PROMPT: Reproduce the lines of the material exactly, excluding every image.

DATASET EXCERPT:
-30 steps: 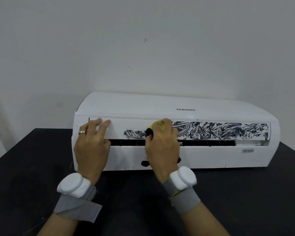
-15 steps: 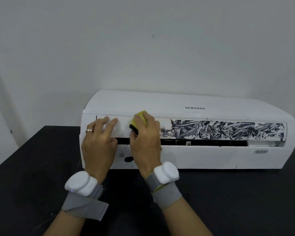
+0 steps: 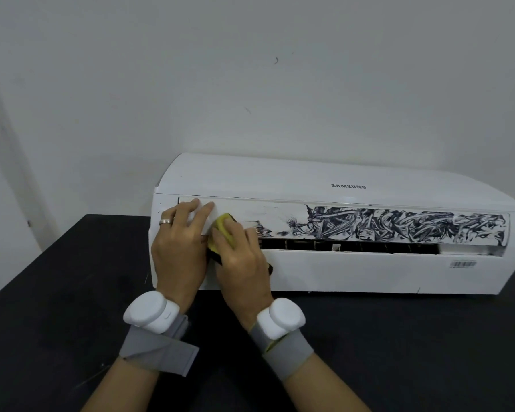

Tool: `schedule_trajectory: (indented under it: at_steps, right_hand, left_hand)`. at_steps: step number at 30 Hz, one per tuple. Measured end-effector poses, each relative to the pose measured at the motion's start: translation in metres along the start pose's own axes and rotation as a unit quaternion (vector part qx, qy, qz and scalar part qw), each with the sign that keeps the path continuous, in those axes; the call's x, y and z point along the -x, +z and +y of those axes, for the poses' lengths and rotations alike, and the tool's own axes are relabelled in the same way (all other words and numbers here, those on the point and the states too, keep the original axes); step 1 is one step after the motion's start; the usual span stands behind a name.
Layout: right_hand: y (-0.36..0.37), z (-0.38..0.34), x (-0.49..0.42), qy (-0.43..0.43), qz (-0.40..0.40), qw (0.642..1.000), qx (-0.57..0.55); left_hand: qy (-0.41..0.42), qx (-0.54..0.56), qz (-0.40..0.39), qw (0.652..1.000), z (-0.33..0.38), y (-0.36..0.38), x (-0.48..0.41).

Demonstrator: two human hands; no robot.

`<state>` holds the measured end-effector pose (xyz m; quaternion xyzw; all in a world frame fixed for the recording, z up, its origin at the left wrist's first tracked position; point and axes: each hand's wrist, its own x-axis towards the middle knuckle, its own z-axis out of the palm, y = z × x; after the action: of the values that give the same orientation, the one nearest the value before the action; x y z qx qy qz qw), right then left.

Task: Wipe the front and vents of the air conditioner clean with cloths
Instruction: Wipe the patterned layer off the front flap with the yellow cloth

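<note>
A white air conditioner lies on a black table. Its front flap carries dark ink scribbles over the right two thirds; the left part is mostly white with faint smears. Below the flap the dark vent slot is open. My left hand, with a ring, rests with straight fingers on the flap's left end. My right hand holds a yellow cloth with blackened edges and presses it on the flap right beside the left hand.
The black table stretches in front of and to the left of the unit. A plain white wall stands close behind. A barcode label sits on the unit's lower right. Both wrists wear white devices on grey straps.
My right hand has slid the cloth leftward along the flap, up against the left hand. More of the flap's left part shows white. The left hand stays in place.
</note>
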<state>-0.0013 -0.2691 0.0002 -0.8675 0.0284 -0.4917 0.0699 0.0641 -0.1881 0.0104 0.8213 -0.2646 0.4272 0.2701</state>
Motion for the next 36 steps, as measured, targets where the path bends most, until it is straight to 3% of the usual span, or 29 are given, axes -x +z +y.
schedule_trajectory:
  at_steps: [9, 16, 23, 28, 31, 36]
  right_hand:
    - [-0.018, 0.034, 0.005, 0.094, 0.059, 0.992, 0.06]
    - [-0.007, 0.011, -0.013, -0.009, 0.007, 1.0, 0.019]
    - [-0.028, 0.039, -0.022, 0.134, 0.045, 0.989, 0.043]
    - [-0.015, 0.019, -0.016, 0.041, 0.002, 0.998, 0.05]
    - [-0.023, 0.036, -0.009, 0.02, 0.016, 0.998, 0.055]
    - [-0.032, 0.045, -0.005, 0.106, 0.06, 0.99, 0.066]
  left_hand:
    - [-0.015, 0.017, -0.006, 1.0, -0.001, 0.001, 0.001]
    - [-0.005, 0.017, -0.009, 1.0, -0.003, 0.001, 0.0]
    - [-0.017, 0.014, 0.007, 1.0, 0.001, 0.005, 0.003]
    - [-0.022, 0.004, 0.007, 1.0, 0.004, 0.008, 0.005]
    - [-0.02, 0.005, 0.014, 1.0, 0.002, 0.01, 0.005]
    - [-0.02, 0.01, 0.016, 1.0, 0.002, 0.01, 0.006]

TASK RESPONSE:
-30 steps: 
-15 steps: 
+0 steps: 

Tool: `schedule_trajectory: (indented under it: at_steps, right_hand, left_hand)`. at_steps: step number at 30 Hz, one per tuple. Measured end-effector poses, each relative to the pose measured at the motion's start: translation in metres along the start pose's own axes and rotation as a unit quaternion (vector part qx, qy, qz and scalar part qw), each with the sign that keeps the path continuous, in those axes; the call's x, y and z point along the -x, +z and +y of those axes, for the poses' lengths and rotations alike, and the tool's own axes are relabelled in the same way (all other words and numbers here, those on the point and the states too, keep the original axes); step 1 is one step after the motion's start; the usual span stands behind a name.
Layout: right_hand: y (-0.36..0.37), z (-0.38..0.34), x (-0.49..0.42), qy (-0.43..0.43), qz (-0.40..0.40), qw (0.642..1.000), qx (-0.57..0.55); left_hand: qy (-0.41..0.42), qx (-0.54..0.56), qz (-0.40..0.39), qw (0.652..1.000), z (-0.33..0.38), y (-0.36..0.38), x (-0.48..0.41).

Demonstrator: two human hands; no robot.

`<state>` holds the measured end-effector pose (xyz m; quaternion xyzw; all in a world frame fixed for the recording, z up, its origin at the left wrist's first tracked position; point and axes: each hand's wrist, its own x-axis towards the middle knuckle, its own z-axis out of the palm, y = z × x; after the action: of the values that give the same orientation, the one nearest the value before the action; x y z qx qy qz qw), right then left.

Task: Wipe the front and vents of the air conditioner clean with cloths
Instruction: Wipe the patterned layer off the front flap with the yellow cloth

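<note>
A white air conditioner lies on a black table. Its front flap carries dark ink scribbles over the right two thirds; the left part is mostly white with faint smears. Below the flap the dark vent slot is open. My left hand, with a ring, rests with straight fingers on the flap's left end. My right hand holds a yellow cloth with blackened edges and presses it on the flap right beside the left hand.
The black table stretches in front of and to the left of the unit. A plain white wall stands close behind. A barcode label sits on the unit's lower right. Both wrists wear white devices on grey straps.
My right hand has slid the cloth leftward along the flap, up against the left hand. More of the flap's left part shows white. The left hand stays in place.
</note>
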<state>-0.0013 -0.2691 0.0002 -0.8675 0.0284 -0.4917 0.0699 0.0641 -0.1881 0.0104 0.8213 -0.2646 0.4272 0.2701</state>
Motion for the next 36 steps, as measured, targets where the path bends most, until it is straight to 3% of the usual span, or 29 are given, axes -x +z +y.
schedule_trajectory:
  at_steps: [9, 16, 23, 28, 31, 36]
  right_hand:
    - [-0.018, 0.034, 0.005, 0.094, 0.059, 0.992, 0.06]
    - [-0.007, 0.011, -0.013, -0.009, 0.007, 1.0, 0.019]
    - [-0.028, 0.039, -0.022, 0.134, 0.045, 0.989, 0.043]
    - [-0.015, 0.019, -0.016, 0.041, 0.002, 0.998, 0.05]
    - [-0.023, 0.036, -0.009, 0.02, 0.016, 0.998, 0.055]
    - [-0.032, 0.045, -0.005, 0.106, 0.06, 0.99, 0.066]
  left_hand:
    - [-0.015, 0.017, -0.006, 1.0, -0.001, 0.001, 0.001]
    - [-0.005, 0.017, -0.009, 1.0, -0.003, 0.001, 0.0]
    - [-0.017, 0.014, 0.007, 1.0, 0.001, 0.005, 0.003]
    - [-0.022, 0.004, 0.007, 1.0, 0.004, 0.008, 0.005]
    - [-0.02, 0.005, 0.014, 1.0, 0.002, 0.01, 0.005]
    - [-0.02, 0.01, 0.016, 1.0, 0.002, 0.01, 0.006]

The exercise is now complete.